What if a child or an adult with CAH has an illness, surgery, or a major injury?

During these times, a patient with CAH needs closer medical attention and should be under a doctor’s care. More cortisol is needed to meet the body’s increased needs for this hormone. Higher doses of hydrocortisone are given by mouth or sometimes by intramuscular injection (into the muscle). Intravenous medication is needed before surgery.

Medical Alert Identification

In an emergency, it is important to alert medical personnel about the diagnosis of adrenal insufficiency, so wearing a medical alert identification bracelet or necklace is recommended. The information on the medic alert should include, “Adrenal Insufficiency Requires Hydrocortisone.” It is important for the adult patient or parent of a child patient to learn how to administer an intramuscular injection of hydrocortisone in the case of an emergency.

Can a woman with CAH become pregnant and have a baby?

Increased androgens may cause irregular menstrual periods and make it harder for a woman with CAH to conceive a child.
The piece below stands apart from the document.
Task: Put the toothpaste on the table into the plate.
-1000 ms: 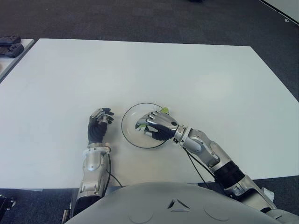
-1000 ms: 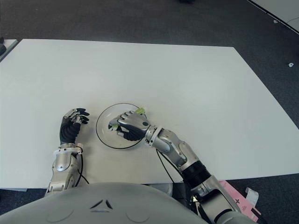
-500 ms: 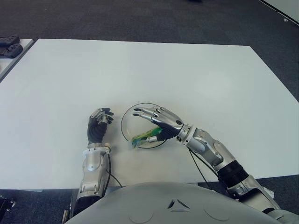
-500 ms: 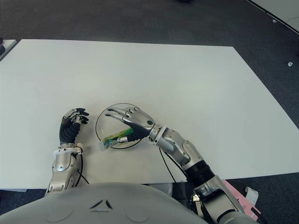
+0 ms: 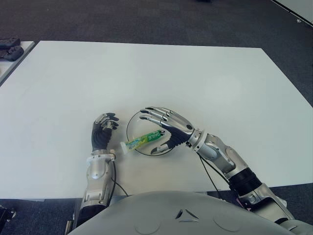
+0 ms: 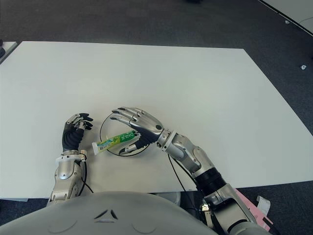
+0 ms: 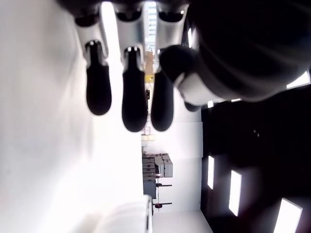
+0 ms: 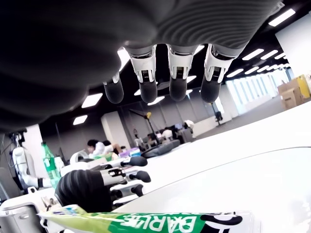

But if she takes her medications as directed, then she can become pregnant and have a baby.

Do men with CAH have fertility problems?

Men who take medications as directed usually have normal fertility. Rarely, however, they may develop “adrenal rest tissue” in their testes. This is when adrenal tissue grows in other parts of the body, such as the testes. The tissue does not turn into cancer, but it can grow enough to cause discomfort or infertility. Large growths are rare, and surgery is usually not needed.

Can CAH be diagnosed prenatally?

CAH can be diagnosed before birth. Amniocentesis or chorionic villus sampling during pregnancy can check for the disorder. Testing for classic CAH is part of the routine newborn screening done in all states in the United States.

What research is being done?

Researchers are working on many aspects of CAH including discovering new ways to diagnose and treat the disorder and finding the precise genetic defects that cause CAH. At NIH, scientists are learning more about CAH and are searching for better treatments for children and adults with CAH.